The quick ratio is one of the most important measures of financial liquidity in a business. It is a comparison of your company’s current assets divided by current liabilities. In the quick ratio — also known as the acid test — inventory is not included in the calculation.

Is quick ratio the same as acid test?

The acid-test ratio, commonly known as the quick ratio, uses a firm’s balance sheet data as an indicator of whether it has sufficient short-term assets to cover its short-term liabilities.

What is a quick asset?

Share. Quick assets include cash on hand or current assets like accounts receivable that can be converted to cash with minimal or no discounting. Companies tend to use quick assets to cover short-term liabilities as they come up, so rapid conversion into cash (high liquidity) is critical.

Why is inventory considered to be a current asset?

Cash is naturally the most efficient current asset. Current liabilities include debt obligations due within the next 12 months. Inventory is included as a current asset in other prominent liquidity ratios, such as the current ratio, because you could theoretically sell inventory even at a loss to generate cash.

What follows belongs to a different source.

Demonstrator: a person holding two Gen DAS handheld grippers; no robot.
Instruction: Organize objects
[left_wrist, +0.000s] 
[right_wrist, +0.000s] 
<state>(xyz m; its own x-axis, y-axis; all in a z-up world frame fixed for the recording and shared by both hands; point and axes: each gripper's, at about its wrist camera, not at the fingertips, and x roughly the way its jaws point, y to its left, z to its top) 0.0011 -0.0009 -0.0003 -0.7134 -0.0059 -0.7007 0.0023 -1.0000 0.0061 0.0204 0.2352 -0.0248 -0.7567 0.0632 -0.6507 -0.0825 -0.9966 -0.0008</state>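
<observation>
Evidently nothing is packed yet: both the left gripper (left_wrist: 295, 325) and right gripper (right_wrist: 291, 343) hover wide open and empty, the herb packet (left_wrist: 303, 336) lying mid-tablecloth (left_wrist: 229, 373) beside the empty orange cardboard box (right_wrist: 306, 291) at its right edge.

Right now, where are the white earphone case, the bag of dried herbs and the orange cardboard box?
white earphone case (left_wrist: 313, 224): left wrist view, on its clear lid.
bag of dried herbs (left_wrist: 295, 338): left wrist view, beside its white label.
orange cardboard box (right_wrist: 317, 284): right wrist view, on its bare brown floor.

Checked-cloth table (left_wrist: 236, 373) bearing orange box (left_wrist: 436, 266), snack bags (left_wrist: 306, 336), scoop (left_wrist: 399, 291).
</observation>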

Why is inventory not included in the quick ratio?

In the quick ratio — also known as the acid test — inventory is not included in the calculation. Liquidity ratios involve calculations with current accounts — assets and liabilities. A current asset is something of value you own that is easily converted to cash. Cash is naturally the most efficient current asset.

What kind of assets are included in quick assets?

BREAKING DOWN ‘Quick Assets’. Cash and cash equivalents are the most liquid current assets items included in quick assets, while marketable securities and accounts receivable are also quick assets. Quick assets exclude inventories, because it may take more time for a company to convert them into cash.

How can you tell if inventory is a liquid asset?

Typically inventory is considered a liquid asset. You can always tell how liquid an asset is by how close it is to cash on the balance sheet the higher up it is on the balance sheet the closer it is to cash.